Leadership and Spirituality Theme –
Remember the Titans*
Saving Private Ryan*
Wizard of Oz*
Lord of the Rings*
In Good Company*
Pay it Forward*
John Safron Versus God
The Kingdom of Heaven*
Questions About War and It’s Effect (Humanity etc) –
Band of Brothers
The Constant Gardener*
Live and Become*
Movies About Environment –
Who Stole The Electric Cars
An Inconvenient Truth
Movies About Social Justice Issue/globalizationion plus other issues) –
Rabbit Proof Fence*
Letters To Ali*
Bowling For Columbine*
The Girl In The Cafe
Yesterday – This movie look brilliant, recommended for people interested in the Micah Challenge and the MDG’s. – Mandella liked this one!

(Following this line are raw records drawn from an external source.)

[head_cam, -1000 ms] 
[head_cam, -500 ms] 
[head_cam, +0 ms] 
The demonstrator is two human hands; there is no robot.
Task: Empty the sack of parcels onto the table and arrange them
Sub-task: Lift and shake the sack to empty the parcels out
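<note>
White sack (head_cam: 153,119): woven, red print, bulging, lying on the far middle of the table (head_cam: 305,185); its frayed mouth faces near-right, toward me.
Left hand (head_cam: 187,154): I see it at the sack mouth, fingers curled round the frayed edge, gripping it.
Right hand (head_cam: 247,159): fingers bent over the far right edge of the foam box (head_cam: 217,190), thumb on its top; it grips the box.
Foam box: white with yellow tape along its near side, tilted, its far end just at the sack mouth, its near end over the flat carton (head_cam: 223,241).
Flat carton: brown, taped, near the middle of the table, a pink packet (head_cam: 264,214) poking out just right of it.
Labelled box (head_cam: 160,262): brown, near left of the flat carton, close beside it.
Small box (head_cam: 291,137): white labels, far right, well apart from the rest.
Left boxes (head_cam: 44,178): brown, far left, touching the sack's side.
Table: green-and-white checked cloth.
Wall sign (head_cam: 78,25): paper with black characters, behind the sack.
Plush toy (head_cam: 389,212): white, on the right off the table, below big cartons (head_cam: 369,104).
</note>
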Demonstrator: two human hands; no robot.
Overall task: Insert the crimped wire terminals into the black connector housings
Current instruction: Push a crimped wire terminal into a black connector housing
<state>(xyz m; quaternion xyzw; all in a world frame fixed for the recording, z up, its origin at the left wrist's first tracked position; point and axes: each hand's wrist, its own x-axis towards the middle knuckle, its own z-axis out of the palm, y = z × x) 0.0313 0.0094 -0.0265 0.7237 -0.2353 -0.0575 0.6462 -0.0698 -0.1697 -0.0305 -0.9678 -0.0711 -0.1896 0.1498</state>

Post Script – I have been reminded of a few more good ones I have seen through comments and chats today, I thought I would pull them out and stick them in here as well –
Lord of War*
Red Dust* (Brilliant!)
The Weeping Camel
Turtles Can Fly
Also from Neale M’s church who run a kind of club called Movies with A Message – Maria Full of Grace, the story of one young woman’s journey from a small town in Columbia to New York City, will help us better understand the situation our brothers and sisters face in Columbia.
In the film, the offer to leave her job ripping thorns off roses in a factory to “travel” – become a “drug mule”– leads 17-year-old Maria into the dangerous world of drug trafficking. This HBO Movie (rated R), directed by Joshua Marsten, presents determination and grace in the face of both hope and tragedy. Catalina Sandino Moreno was nominated in 2005 for the Best Actress Oscar award. The movie won the 2004 Sundance Film Festival Audience Award.